Define our 1st function to:
1.        Access our link and load it according to the country we pass into the function
2.        Use xpath to look for 'td' tags which have our desired values (can be checked by doing a right click inspect on the page's HTML code
3.        Return the text values in an array "info"
4.        Keep only the values we are looking for here and those are:
o   Population
o   Visitors per year
o   Renewable Energy %
5.        Check if the array is empty & print that it is not loaded properly if True since the array can be returned empty if the page was not fully loaded when we access the website (if this happens when we run the function we put a delay after browser.get(link) using time.sleep() to wait for the page to load)
6.        Finally create a for loop to fill our values in a dataframe using columns we will later set in an array called "title" and the values inside our "info" array
def info_getter(country):
    link = 'http://www.oecdbetterlifeindex.org/countries/{}/'.format(country)
    browser.get(link)
    info_list = browser.find_elements_by_xpath('//td')
    info = [info.text for info in info_list]
    info = [country, info[0], info[2], info[4]]

    if not info:   
        print(country + ' not loaded properly... slow down wait time')
    else:
        print(country + ' loaded successfully')
    
        for title, value in zip(info_columns, info):
            df.loc[i, title] = value


Define our 2nd function to:
Do the same just like our previous function except this time we added time.sleep with 4 seconds since the particular elements I am accessing here takes time to load so without adding a delay for the page to load the array is returned empty.
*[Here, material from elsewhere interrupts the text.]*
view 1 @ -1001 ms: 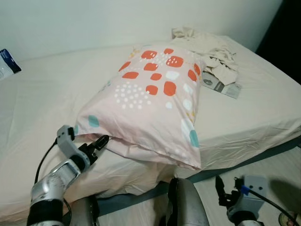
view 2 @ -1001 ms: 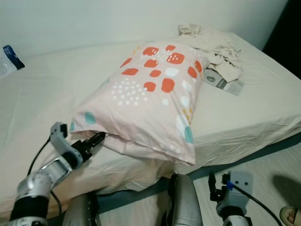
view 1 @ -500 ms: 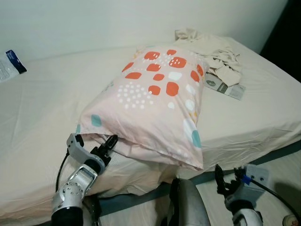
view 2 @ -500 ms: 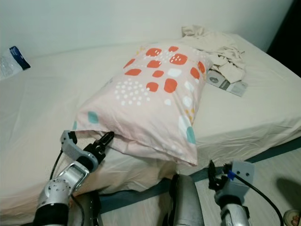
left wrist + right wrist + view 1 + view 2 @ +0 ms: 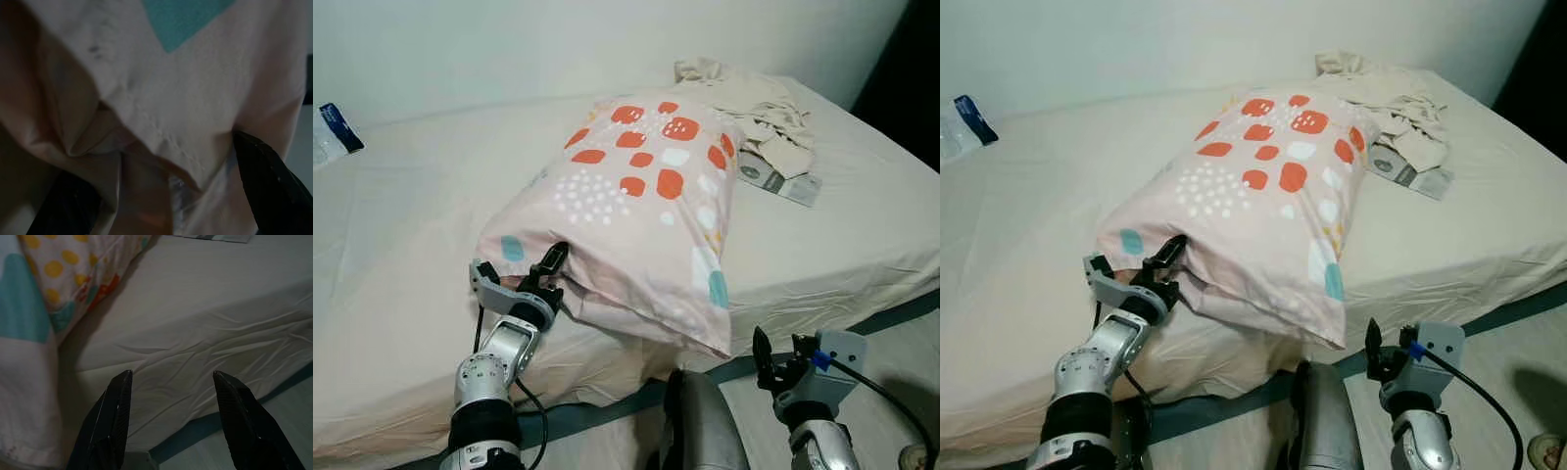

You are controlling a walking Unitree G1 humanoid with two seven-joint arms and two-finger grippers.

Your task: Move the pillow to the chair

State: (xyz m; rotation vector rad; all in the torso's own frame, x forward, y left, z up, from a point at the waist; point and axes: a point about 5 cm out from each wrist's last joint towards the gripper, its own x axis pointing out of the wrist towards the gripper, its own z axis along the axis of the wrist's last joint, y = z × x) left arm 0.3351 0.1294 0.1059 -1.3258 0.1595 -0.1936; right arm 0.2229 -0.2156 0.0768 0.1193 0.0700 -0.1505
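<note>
A home bedroom: a sheeted bed (image 5: 401, 245) with a patterned pillow (image 5: 636, 206) and crumpled clothes (image 5: 754, 108).

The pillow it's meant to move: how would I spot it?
Look at the wide cream bed. The pillow lies near its front edge, with the left hand at its corner. Unlike the plain crumpled cloth behind, it is pale pink with orange, white and teal patches.

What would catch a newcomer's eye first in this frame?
The big pink pillow with orange, white and teal patches, lying lengthwise across the middle of the cream bed. Next, the left pincer pushed against the pillow's near corner, fabric bunched between its open fingers in the wrist view. The right pincer hangs open by the bed's edge, and crumpled beige cloth sits at the far right.
</note>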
def topics_getter(country):
    link = 'http://www.oecdbetterlifeindex.org/countries/{}/'.format(country)
    browser.get(link)
    time.sleep(4)
    info_list = browser.find_elements_by_xpath("//div[@class='value']")
    info = [info.text for info in info_list]
    info = info[0:11]
    
    if not info:   
        print(country + ' not loaded properly... slow down wait time')
    else:
        print(country + ' loaded successfully')
        
        for topic, value in zip(topics, info):
            df.loc[i, topic] = value



Create a dataframe to hold the data & define our columns into 2 arrays:
df = pd.DataFrame()

info_columns = ['Country', 'population(mil)', 'visitorsPerYear(mil)', 
               'Renewable_energy(%)']

topics = ['housing', 'income', 'jobs', 'community', 'education',
         'environment', 'civic_engagement', 'health', 
         'life_satisfaction', 'safety', 'work-life_balance']


Define our country list:
country_list = ['australia', 'austria', 'belgium', 'brazil', 'canada',
               'chile', 'czech-republic', 'denmark', 'estonia',
               'finland', 'france', 'germany', 'greece', 'hungary',
               'iceland', 'ireland', 'israel', 'italy', 'japan',
               'korea', 'latvia', 'luxembourg', 'mexico',
               'netherlands', 'new-zealand', 'norway', 'poland',
               'portugal', 'russian-federation', 'slovak-republic',
               'slovenia', 'south-africa', 'spain', 'sweden', 'switzerland',
               'turkey', 'united-kingdom', 'united-states']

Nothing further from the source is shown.